Mi piaceva l’idea dei “pazienti che ci vengono in aiuto, proteggendoci da una depressione imminente”. Un po’ come se fossero i pazienti “designati” (come si diceva una volta) ad “agire” le angosce della “famiglia curante”. In realtà, molti pazienti (non tutti) hanno reagito e stanno reagendo magnificamente a questo ritiro forzoso. A ulteriore testimonianza che i pazienti hanno tante volte più risorse di quelle che gli accordiamo tradizionalmente.
Che sia davvero la “socializzazione dell’angoscia” a rendere l’angoscia individuale meno spaventosa? È come se nei momenti di crisi i cosiddetti “normali” e i “folli” rivelassero allo stesso modo “una strutturale volontà di esserci come presenza”, cioè l’incrollabile bisogno di far ancora parte della storia umana stessa (nell’accezione di De Martino). E chissà che non sia proprio il senso della “Comunità” a fornire proprio gli strumenti per proteggersi (dall’angoscia) e svincolarsi (“riabilitarsi”) dalla crisi. In tal senso, i pazienti possono davvero insegnarci molto. E forse stanno lì a dirci che non è così disastrosa la situazione…“possiamo ancora esserci”, ma “saremo in un altro modo, a condizioni differenti e con caratteristiche diverse”. Dobbiamo soltanto abituarci all’idea di non poter più insistere con un certo tipo di “relazioni d’oggetto di tipo narcisistico”, per così dire.
Riguardo al “cambiamento dei sistemi e dei valori di riferimento” sono un tantino più pessimista. Davvero pensiamo che questo virus possa implementare nuove dinamiche politiche economiche e finanziarie, una nuova visione del mondo? Temo che questa crisi non sarà “crisi del sistema quale espressione della crisi radicale di vita dell’umanità” anche se mi ostino a pensarlo. E tuttavia bisogna crederci. Siamo condannati ad aver fede. Però bisogna “diventare il cambiamento che vogliamo”.

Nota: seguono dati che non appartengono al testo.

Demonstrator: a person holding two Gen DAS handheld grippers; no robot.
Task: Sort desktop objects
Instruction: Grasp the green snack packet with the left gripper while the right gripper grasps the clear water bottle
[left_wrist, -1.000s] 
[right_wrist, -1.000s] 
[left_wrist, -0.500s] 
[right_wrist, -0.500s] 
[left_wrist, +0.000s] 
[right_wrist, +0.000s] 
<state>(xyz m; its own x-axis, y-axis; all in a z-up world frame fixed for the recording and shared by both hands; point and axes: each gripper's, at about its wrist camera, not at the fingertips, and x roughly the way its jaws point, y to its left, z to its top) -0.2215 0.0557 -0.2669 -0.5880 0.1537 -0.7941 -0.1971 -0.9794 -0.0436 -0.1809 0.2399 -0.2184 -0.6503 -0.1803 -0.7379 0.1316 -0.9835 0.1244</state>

Ma esattamente di cosa stiamo parlando, poi? Di passione-incarnazione-resurrezione? Dell’idealizzazione di una primitiva età dell’oro? O più laicamente di una teoria normativa “morale”? O forse stiamo discettando semplicemente della solita critica delle brutture del capitalismo? Dico “solita” non per sminuirne la fondatezza, ma per sottolinearne l’inefficacia. E allora quale critica può avere un’incidenza culturalmente utile, cioè che possa avere delle ricadute concrete sulla quotidianità e sul rinnovamento delle persone sia come individui sia come gruppi? E da dove prenderà il via questa rivoluzione culturale? Dall’individuo? O dalla collettività? Domanda apparentemente retorica tanto è banale, forse. Ma a pensarci bene qui si confrontano da un lato l’idea bella e terribile che ogni uomo è libero di autodeterminarsi e assolutamente responsabile di se stesso. Dall’altro stiamo qui discutendo soprattutto di una epocale trasformazione nella coscienza popolare, un repentino mutamento dell’approccio collettivo alla realtà. Sarebbe bello confrontarsi ciascuno con i rispettivi strumenti su questi argomenti. Qualunque cosa sia auguriamoci almeno, che di tutto questo lavorio mentale non rimanga alla fine soltanto – un’asfissiante odore di morte -.
A proposito, una differenza tra sani e malati c’è però. Non ho ancora sentito un paziente che “si preoccupi dei soldi”. Non ho ancora sentito in gruppo o nei colloqui individuali l’ossessione per il risarcimento dei danni. Quando avverrà? A quanto ammonterà? Insomma, in queste ore, nonostante la fame di informazione che i pazienti esprimono attraverso le domande poste ai curanti o il pacato ascolto dei media, non prevale come il tema dell’anno la questione economica e finanziaria post-pandemia. Non è che non siano temi importanti. Si capisce È solo forse che alcune persone hanno il buon gusto di tacere di fronte ai tanti morti. Forse è cordoglio. Forse è pudore. Comunque sia è una roba che mi da speranza!